Child Abduction in China: LFM Reviews Lost and Love

By Joe Bendel. In China, you need a valid state I.D. to travel on a plane, attend university, secure a marriage license, and sign most legal documents, just like here in America (but we’re probably a lot more indulgent about things like voting). Abducted children who are trafficked into new homes are doubly victimized, because they will not be able to do any of these things without their birth certificates. They are effectively denied a future, through no fault of their own. That is definitely the outlook for teenaged abductee Ceng Shuai and Lei Zekuan’s long missing son, who is probably in a similar position. The two men’s related fates will lead to a bond of trust when they head out on the road together in Peng Sanyuan’s Lost and Love, which opens this Friday in New York.

For fifteen years, Lei has driven through China on a longshot quest to find the missing infant son who was snatched away from his grandmother. He doggedly hands out fliers and drives through town after town trailing a banner of the young baby taken shortly before his disappearance. However, when Lei spies a notice for a recently kidnapped Zhou Tianyi, he has a banner made for her as well. He is obsessed, but compassionate.

When life on the road leads to a spot of trouble for Lei, Ceng volunteers to fix his motorbike. At first, he cannot help resenting Lei as an extension of the birth parents he presumes to be negligent. However, as he comes to understand Lei’s story and his lingering pain, he slowly accepts the older man as something of a mentor. Together, they hit the road, following up leads to his possible home village posted on various abduction-resource web sites.

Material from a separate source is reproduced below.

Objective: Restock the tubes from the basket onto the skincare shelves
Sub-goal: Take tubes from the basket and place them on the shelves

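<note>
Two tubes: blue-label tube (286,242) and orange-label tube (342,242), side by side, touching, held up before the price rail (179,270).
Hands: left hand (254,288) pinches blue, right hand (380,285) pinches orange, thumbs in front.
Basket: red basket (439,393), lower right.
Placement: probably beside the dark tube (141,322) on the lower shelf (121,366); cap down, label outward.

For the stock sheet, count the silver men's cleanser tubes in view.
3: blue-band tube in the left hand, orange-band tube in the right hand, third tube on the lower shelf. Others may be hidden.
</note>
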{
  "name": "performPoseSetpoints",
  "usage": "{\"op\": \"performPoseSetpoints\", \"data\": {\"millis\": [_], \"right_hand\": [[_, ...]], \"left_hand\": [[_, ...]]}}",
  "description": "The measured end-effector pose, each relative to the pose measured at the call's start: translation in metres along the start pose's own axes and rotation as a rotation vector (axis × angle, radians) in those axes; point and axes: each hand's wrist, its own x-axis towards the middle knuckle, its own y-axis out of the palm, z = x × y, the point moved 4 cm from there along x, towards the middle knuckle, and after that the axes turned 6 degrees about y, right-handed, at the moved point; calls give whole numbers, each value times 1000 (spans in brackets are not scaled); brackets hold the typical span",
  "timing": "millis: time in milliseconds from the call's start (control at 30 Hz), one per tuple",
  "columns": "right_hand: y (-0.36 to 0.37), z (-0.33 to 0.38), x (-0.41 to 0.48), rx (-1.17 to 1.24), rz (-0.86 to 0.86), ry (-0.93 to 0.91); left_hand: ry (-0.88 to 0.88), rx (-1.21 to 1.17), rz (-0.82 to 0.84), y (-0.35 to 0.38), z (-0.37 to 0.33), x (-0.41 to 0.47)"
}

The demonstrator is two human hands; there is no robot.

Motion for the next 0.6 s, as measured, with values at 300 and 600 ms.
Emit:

Evidently, the illicit trade of kidnapped infants is a growing problem in Mainland China. For victimized parents, the government’s only partly relaxed One Child policy makes it even more painful, consigning them to a permanently empty nest. Peng’s screenplay offers a peak into the criminal operations causing such anguish, but his primary focus is on the lasting emotional repercussions for birth parent and abducted child alike.

Much as he did in Ann Hui’s quietly moving A Simple Life, Andy Lau completely lets go of his movie star trappings to give a raw, earthy performance as the guilt-wracked Lei. For the most part, his work is reserved and understated, but when he fully explains what the loss of his son meant for him and his family, it is pretty devastating. Likewise, Jing Boran is completely convincing as the confused and angry yet still down-to-earth Ceng. Viewers really get a sense that he is just a kid making his way in the world, but it is even more challenging for him, given his circumstances. Fans will also enjoy seeing “Big” Tony Leung Ka-fai turn up in a rather touching cameo as a brusque but compassionate traffic cop.

From "Lost and Love."

Although Peng’s roots are in television, L&L is remarkably free of manipulation and melodrama. It might be considered an issue-driven film to an extent, but it always feels more like a character study (or rather two character studies). It is indeed an intimate human interest story (supposedly based on real events), but Mark Lee Ping-bin’s arresting cinematography gives it a big, cinematic look. One of the best in the business, Lee vividly captures the expansive beauty of the countryside as well as the mean squalor of the cities. Despite some conspicuous loose ends, Lost and Love is a refreshingly mature and accessible drama, recommended for mainstream audiences when it opens this Friday (3/20) in New York, at the AMC Empire and the Village 7.

LFM GRADE: B+

Posted on March 17th, 2015 at 10:19pm.